In this article we’ll be addressing concerns that the RX 480 is throttling in games due to the limitations of its reference cooling solution. Additionally we’ll explore the impact on performance and power consumption that occurs when we use Radeon WattMan’s Power Limit slider to undervolt/underclock the RX 480.
Testing for Thermal Throttling
To isolate the effect of the RX 480 cooler we did two runs in our Battlefield 4 benchmark. The first run was with the RX 480’s stock settings and the second run was with the RX 480’s fan maxed out at a constant 100%. Looking at the data record by Radeon WattMan in the image above you can see that clocks didn’t vary far from the RX 480’s 1266Mhz boost clock speed in either scenario.
There is a marked difference in the temperature curve though as the stock profile slowly ramps the temps up to ~80 degree Celsius and then ramps the fan to keep temperatures pinned at about that level. With the RX 480’s fan maxed out load temperatures are lower by 5 to 10 degrees.
Looking at our power consumption charts we can see very similar profiles between the stock and full fan Battlefield 4 benchmarks. There is a slight difference where the RX 480 drew 5 to 10 more Watts of power with its fan maxed out than it did at stock.
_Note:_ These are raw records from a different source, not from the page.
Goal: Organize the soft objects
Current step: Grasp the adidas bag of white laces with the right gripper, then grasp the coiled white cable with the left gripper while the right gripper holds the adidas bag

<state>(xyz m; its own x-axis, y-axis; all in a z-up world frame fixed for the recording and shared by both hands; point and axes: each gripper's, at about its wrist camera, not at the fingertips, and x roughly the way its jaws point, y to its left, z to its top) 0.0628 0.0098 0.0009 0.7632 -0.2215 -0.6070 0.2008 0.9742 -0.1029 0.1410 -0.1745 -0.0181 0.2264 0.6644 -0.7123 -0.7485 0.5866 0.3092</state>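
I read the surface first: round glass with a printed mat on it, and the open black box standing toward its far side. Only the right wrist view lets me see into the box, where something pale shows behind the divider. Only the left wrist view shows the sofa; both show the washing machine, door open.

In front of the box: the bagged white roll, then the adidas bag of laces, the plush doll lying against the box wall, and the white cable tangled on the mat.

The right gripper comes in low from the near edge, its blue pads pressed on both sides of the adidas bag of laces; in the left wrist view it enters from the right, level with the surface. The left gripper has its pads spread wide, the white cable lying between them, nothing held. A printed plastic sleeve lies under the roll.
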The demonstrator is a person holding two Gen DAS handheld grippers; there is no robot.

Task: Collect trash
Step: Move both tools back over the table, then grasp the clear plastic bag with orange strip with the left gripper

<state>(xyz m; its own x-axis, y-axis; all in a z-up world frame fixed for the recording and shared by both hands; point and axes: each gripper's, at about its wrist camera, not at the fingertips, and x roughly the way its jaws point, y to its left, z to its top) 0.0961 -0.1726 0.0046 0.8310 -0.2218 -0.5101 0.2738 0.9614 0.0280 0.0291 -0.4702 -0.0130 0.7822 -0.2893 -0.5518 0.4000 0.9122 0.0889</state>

The similarity of these power consumption numbers and the lack of clock throttling indicate that the RX 480’s performance is more limited by its power consumption than by its cooling solution.
Finally we have the performance numbers where the stock fan profile and the maxed out fan perform basically the same in Battlefield 4. The RX 480 is not the R9 290X. If you’ll recall that graphics card showed significantly better performance after an adjustment to its fan curve to reduce thermal throttling. But that’s not the case here. Where the reference cooling solution become the limiting factor is when overclocking is involved. Our testing indicates that at stock clocks it’s not the primary factor limiting the RX 480’s performance in a mainstream gaming workload like Battlefield 4.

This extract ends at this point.